Y eso que él se cuida de no criticarla. Por ejemplo, no le ha dicho nada de los vestidos ajustados que se pone, claramente inadecuados, que hacen que los clientes la miren de una manera… de una manera que él encuentra sumamente desagradable. También ha visto al guardia, Orlando, observándola atontado. Ese chico fue otro error, se dice ahora. No debió ascenderlo. No tiene capacidad para el puesto. Decide que va a despedirlo apenas pasen las fiestas. En enero, cuando todo esté tranquilo, reorganizará las cosas.

Lejos de calmarlo, esta línea de pensamiento lo ha puesto más tenso aún. Toby cierra los ojos e intenta evocar algo agradable, algún recuerdo feliz, y excava en su memoria hasta que da con una tarde prenavideña en que entró a la tienda con su hija de la mano.

Hay que presionar rewind diez años. Veintidós de diciembre. Toby sabe que es un día complicado en el negocio y que sería más razonable ir solo, pero le ha prometido a Lara que pasarán juntos ahí la tarde, que podrá ayudar a los vendedores y hacer de asistente de Papá Noel. Mientras se acercan se siente contagiado por la excitación que emana del cuerpo de su hija de ocho años. La mano de ella aprieta con ansiedad la suya y tira para que camine más rápido. Toby apura el paso y sonríe.

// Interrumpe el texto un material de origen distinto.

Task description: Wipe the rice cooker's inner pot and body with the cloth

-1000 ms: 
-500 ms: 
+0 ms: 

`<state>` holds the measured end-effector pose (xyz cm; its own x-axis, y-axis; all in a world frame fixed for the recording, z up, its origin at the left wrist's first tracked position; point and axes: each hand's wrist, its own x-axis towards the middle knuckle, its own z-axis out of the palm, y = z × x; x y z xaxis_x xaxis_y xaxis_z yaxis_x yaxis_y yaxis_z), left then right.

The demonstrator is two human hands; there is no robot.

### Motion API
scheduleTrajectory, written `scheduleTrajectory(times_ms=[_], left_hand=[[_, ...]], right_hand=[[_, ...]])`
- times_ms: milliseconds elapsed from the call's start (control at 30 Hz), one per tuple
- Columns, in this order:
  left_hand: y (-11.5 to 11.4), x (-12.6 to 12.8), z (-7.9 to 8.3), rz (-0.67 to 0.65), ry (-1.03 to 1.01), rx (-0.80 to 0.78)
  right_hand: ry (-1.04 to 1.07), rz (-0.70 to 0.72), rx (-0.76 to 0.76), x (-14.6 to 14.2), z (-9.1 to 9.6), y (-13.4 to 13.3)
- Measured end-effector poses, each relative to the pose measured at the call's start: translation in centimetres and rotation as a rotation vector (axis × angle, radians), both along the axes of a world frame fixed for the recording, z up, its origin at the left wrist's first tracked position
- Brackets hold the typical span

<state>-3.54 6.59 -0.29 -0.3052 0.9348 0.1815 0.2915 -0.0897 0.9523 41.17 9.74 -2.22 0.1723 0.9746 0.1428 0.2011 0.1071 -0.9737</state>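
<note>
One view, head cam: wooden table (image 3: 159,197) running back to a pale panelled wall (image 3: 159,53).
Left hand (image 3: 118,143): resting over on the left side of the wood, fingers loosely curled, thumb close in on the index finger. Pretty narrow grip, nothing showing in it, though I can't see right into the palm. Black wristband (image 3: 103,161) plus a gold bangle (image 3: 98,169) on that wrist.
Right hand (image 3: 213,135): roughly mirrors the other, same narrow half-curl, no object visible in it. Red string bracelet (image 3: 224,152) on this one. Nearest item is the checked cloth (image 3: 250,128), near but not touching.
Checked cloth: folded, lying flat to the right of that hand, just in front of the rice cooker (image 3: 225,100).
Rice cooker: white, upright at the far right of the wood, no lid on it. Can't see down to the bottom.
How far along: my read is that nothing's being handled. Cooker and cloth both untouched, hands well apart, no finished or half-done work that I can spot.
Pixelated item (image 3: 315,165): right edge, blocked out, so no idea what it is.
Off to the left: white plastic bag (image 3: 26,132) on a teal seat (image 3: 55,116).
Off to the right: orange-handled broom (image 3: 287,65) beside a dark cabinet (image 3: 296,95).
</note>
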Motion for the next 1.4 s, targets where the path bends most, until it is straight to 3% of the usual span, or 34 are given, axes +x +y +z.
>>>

Tiene por esta niña de ojos claros y largas trenzas una adoración que no ha sentido nunca antes en su vida. A veces cree que es demasiado.

Ahora están entrando a la tienda y Lara corre en dirección a Papá Noel. Durante una hora hará de secretaria, ayudando a los chicos a acomodarse para las fotos y guardando en la bolsa sus listas de regalos. Luego van a permitirle que confeccione moños y entregue las bolsas a los clientes.

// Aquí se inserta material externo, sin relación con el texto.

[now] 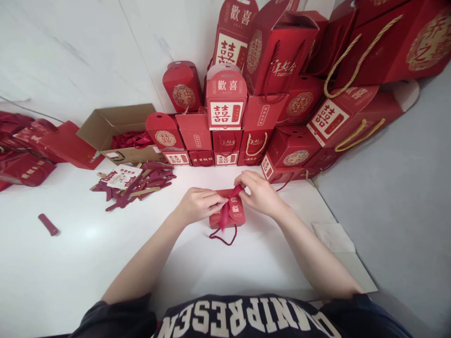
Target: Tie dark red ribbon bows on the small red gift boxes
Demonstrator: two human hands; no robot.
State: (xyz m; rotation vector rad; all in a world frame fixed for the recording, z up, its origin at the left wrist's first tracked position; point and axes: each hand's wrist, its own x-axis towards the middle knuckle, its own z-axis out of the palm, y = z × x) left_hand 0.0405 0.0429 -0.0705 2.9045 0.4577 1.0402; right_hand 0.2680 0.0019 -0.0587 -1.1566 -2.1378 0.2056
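Observation:
A small red gift box [238, 217] with pale Chinese characters stands on the white table in front of me. A shiny red ribbon [225, 217] crosses its top, with one tail hanging over the near side. My left hand [201, 203] pinches the ribbon near the middle of the lid. My right hand [260, 192] has its fingers closed on the ribbon's other part, just above the box's right side. The box's dark red cord handle [229, 244] lies looped on the table toward me. My fingers hide part of the lid and the ribbon's crossing.
Stacked red gift boxes [225, 105] rise along the back and right. An open cardboard box [136, 154] holding red ribbons stands back left. Before it lies a pile of dark red tags [148, 185] with a white card [124, 176]. A small red strip [48, 225] lies far left.

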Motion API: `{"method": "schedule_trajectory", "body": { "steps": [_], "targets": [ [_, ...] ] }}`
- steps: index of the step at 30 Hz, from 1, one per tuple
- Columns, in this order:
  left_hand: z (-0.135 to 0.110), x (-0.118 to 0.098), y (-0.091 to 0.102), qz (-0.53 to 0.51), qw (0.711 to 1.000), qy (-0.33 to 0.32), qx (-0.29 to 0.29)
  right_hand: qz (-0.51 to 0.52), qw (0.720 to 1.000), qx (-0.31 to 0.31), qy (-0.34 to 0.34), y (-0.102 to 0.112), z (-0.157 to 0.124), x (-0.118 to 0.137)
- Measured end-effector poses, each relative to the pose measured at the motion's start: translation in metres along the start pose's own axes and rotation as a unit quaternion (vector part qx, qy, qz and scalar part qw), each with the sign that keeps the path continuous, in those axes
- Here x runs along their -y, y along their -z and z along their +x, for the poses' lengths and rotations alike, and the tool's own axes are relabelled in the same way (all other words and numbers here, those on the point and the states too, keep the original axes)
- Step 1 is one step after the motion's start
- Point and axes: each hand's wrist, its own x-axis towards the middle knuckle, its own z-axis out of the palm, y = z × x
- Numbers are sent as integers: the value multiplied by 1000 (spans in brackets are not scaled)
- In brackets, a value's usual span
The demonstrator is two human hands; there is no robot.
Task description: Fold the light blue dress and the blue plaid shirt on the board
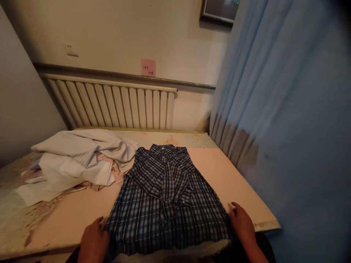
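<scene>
A dark blue and black plaid shirt (175, 219) lies spread out, its collar at the far end and its hem toward me. Both sleeves are folded in over the front, crossing near the middle. My left hand (94, 239) is at the near left corner of the hem, its fingers curled at the fabric edge. At the near right corner, my right hand (242, 221) is also closed at the shirt's edge, the thumb side toward the cloth. Each fingertip grip is partly hidden and slightly blurred.
A heap of pale striped and white clothes (82, 157) lies left of the shirt on the peach-covered table (214, 164). A blue curtain (287, 128) hangs along the right side. Behind the table are a radiator (117, 106) and a wall with a pink note (148, 68).
</scene>
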Motion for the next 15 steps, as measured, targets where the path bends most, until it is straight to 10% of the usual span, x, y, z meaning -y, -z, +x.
{"method": "schedule_trajectory", "body": {
  "steps": [6,15],
  "targets": [
    [-4,-45,-31,11,978,-207,-27,88,993,51,60,-13,11,69],
    [13,-101,-96,-9,959,-282,8,153,982,75,81,-60,35,153]
  ]
}}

Al fin, rendida, se deja caer en la silla giratoria de la oficina de su abuelo y da vueltas hasta marearse.

—Cuando sea grande, el abuelo y vos se van a quedar en casa y yo voy a trabajar acá —dice.

Divertido, su padre levanta la vista del monitor de la computadora.

—¿Sí? ¿Y qué vas a hacer acá?

—Todo. Voy a ser la jefa.

—Me parece muy bien —Toby sonríe—. Así yo voy a poder descansar.

Mientras lo dice, piensa que eso es lo correcto. Que Bety no tiene mayor interés por la tienda ni hijos que la hereden. Y que Lara está llamada a ser la continuadora de la tarea del viejo Tobías.

Esa será su idea durante los años que siguen.

Ahora Toby está de pie frente a la ventana de su oficina. La tienda ya se puso en funcionamiento y empiezan a llegar los clientes. Dos de las vendedoras, a las que hoy les hizo usar gorros navideños, están entregando los volantes en los que se anuncia el desfile. Va a salir todo bien, se repite, perfectamente bien.